Adjacent numbers must have a horizontal/vertical edge between them.

Start by drawing edges between adjacent numbers, and completing all the forced area-2 triangles.

The 5 in the top-left corner must be 2-by-5, and nearby numbers on the edges mean there is only one possibility.

The other 5 on the left edge (R6C1) has a few possibilities, but must have a vertical 5-long edge on the left of the grid.

Area 15 triangles must be 5-by-6 or 3-by-10 (2-by-15 doesn't fit the grid). So the 15 on the bottom edge can only be 3-by-10, and must use all of the bottom edge. There are two ways it can fit without hitting other numbers, but only one of them avoids the left-edge 5. And that gives us two edges of that 5 triangle which can now be completed:

The 15 near the right (R7C9) must also be 3-by-10, and the only way to fit a horizontal/vertical edge is by using the entire right-hand edge of the grid. And the diagonally adjacent 6 gives us only one way to fit this triangle.

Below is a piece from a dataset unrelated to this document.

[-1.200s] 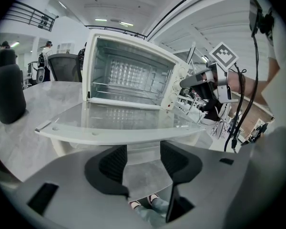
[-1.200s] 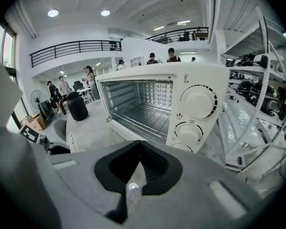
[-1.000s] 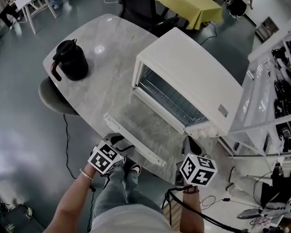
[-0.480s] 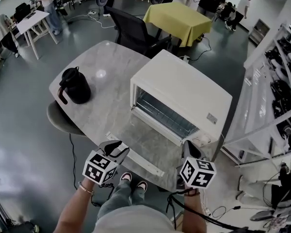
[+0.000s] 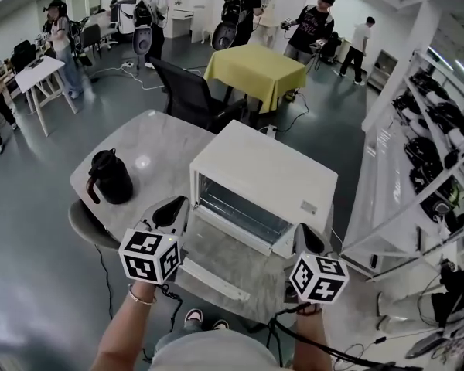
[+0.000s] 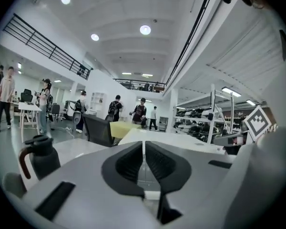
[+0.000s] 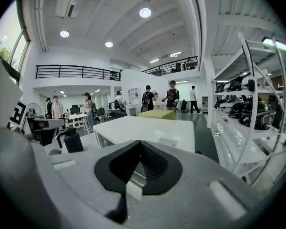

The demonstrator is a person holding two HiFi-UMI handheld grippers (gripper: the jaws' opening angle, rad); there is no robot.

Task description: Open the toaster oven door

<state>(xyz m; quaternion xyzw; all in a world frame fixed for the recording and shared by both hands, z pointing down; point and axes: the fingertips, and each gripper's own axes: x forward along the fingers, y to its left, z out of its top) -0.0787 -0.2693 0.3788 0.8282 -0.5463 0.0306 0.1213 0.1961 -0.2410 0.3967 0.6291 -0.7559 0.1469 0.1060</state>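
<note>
L hand-held gripper [image 5: 176, 207]: jaws newly together

Colour and pattern record: oven, table and surroundings.
White casing with silver-grey interior on the toaster oven [image 5: 263, 178]; pale grey marble veining on the table [image 5: 151, 137]; black jug [image 5: 110, 178] with reddish-brown handle; yellow-green tablecloth [image 5: 255, 69]; black chair [image 5: 187, 95]; dark blue-grey floor [image 5: 31, 230]; right gripper [image 7: 139, 144] grey-shelled, black-padded, its cube in black-and-white squares.

white box-shaped toaster oven [image 5: 263, 178]: 1
black lidded jug with handle [image 5: 110, 178]: 1
grey marble-top table [image 5: 151, 139]: 1
yellow-clothed table [image 5: 255, 71]: 1
hand-held grippers: 2, namely left hand-held gripper [image 5: 172, 212] and right hand-held gripper [image 5: 308, 239]
</note>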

The remaining 2 is now forced. And with it, the nearby 4:

The 3 in R7C3 must be 2-by-3, and is sitting on a 2-long horizontal. There is only one way to complete it without hitting any numbers.
And that also forces the other 3's which must use up the space around it. That gives us two edges and a corner around the 5 in R5C7, forcing it to extend to the top-right corner:

Finally the last 15 must be 5-by-6, so must reach all the way into the apex on the left edge, and we are done.

Answer 3

Solution for the Practise Problem

I started

with the simpler triangles (smaller numbers) and from there worked my way up. 2 for example must be a 2x2 triangle, 3 must be a 2x3 triangle, 5 must be a 2x5 triangle etc.. And since the whole grid needs to be partioned, meaning each of the vertices (except the 5 in left top corner) must be a vertex of some other triangle/triangles, it didn't require too much work to work out the rest.